Exercise description: Collect every line below that contains the word "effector".

Information supplied:
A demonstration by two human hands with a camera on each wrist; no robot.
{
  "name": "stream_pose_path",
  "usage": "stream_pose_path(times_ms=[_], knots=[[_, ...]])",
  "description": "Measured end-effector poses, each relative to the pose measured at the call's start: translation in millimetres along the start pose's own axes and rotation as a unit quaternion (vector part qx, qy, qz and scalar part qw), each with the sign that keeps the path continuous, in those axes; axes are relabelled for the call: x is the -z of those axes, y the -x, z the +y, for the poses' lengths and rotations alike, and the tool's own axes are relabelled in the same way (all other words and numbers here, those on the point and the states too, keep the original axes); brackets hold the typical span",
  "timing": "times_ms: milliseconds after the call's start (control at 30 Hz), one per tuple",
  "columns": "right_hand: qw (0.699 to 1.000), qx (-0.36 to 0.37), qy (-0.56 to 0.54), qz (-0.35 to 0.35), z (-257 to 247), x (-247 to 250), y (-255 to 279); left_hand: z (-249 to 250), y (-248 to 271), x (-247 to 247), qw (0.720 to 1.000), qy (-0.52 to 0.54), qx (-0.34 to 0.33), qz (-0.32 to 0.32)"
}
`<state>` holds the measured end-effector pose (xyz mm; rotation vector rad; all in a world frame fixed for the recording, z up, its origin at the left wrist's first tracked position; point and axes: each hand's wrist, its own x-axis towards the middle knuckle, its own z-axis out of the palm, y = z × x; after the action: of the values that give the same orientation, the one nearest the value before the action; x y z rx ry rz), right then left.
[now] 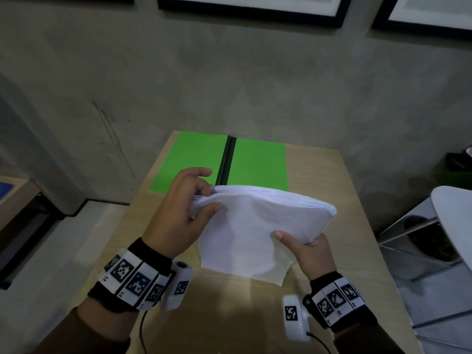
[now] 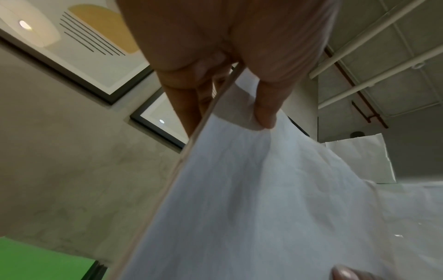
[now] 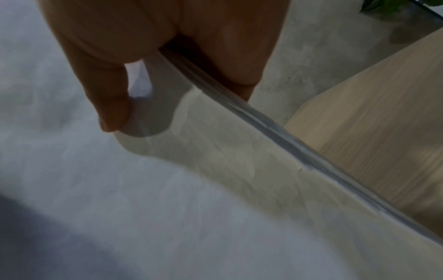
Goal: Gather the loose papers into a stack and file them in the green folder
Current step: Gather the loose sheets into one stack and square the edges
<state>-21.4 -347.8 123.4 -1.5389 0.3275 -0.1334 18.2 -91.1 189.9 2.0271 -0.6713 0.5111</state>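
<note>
Underneath everything is a pale wood-grain bench [image 1: 332, 180], pushed up against a grey concrete wall [image 1: 229, 72] that carries black-framed pictures [image 1: 252, 6]. To my right stands a white chair [image 1: 452, 221] on a metal frame. At the far end of the bench the green folder [image 1: 258, 164] lies open and flat, its dark spine running down the middle.

Nearer to me, I hold the stack of papers [image 1: 255, 226] above the bench, just short of the folder's near edge, its lower corner drooping toward the wood. My left hand [image 1: 178, 213] has the far left corner: thumb pressed on the top sheet, fingers curled behind the edge, so that grip is closed on the papers. My right hand [image 1: 309, 249] pinches the near right edge, thumb lying across the top sheet and fingers tucked below; the right wrist view shows the stack's edge running between them. Both wrists wear black bands with white marker tiles.
</note>
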Motion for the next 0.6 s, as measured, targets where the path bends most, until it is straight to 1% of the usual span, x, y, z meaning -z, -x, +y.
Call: stream_pose_path(times_ms=[33, 133, 167, 200, 300, 400, 467, 500, 533, 600], knots=[[1.000, 0.000, -0.002, -0.003, -0.8, -0.6, 0.7, 0.0, -0.8, -0.2, 1.000, -0.004, 0.003, -0.009], [1.000, 0.001, -0.010, -0.016, -3.1, -1.6, 3.6, -0.8, -4.9, 2.8, 0.997, -0.002, 0.067, -0.034], [1.000, 0.001, -0.014, -0.018, -3.6, -1.8, 4.2, -1.7, -5.8, 4.3, 0.996, -0.009, 0.076, -0.039], [1.000, 0.000, -0.018, -0.018, -3.8, -1.4, 4.4, -2.5, -6.7, 5.8, 0.996, -0.026, 0.069, -0.043], [1.000, -0.010, -0.022, -0.013, -5.6, 0.7, 3.7, -4.9, -8.8, 8.3, 0.992, -0.107, 0.015, -0.058], [1.000, -0.011, -0.013, -0.013, -6.6, 2.2, 2.9, -5.5, -9.8, 8.8, 0.985, -0.164, -0.007, -0.059], [1.000, -0.008, -0.015, -0.016, -8.0, 2.0, 4.2, -3.9, -9.3, 6.8, 0.981, -0.187, -0.002, -0.050], [1.000, -0.006, -0.018, -0.016, -8.7, 1.8, 5.0, -2.6, -8.4, 5.6, 0.981, -0.193, 0.013, -0.034], [1.000, -0.004, -0.022, -0.016, -9.3, 1.8, 6.0, -1.2, -7.6, 4.6, 0.981, -0.189, 0.043, -0.012], [1.000, 0.000, -0.026, -0.012, -8.9, 2.4, 7.7, 1.1, -6.6, 3.0, 0.980, -0.154, 0.119, 0.040]])
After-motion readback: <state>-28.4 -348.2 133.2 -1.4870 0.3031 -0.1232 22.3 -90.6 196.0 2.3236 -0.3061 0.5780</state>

Answer section:
  "description": "Measured end-effector poses, each relative to the pose measured at the call's start: translation in millimetres along the start pose's own axes and rotation as a unit quaternion (vector part qx, qy, qz and scalar part qw), each with the sign that keeps the path continuous, in those axes; axes are relabelled for the call: x is the -z of those axes, y the -x, z the +y, for the poses' lengths and rotations alike, and the tool's own axes are relabelled in the same way (all other words and numbers here, those on the point and the states too, keep the original axes); brackets hold the typical span",
`<state>` holds the measured end-effector pose (xyz mm; rotation vector rad; all in a world frame fixed for the recording, z up, its origin at the left wrist's first tracked position; point and axes: each hand's wrist, its own x-axis towards the middle knuckle, its own z-axis out of the palm, y = z × x; after the action: of the values that give the same orientation, the one nearest the value before the action; x y z rx ry rz), right then left.

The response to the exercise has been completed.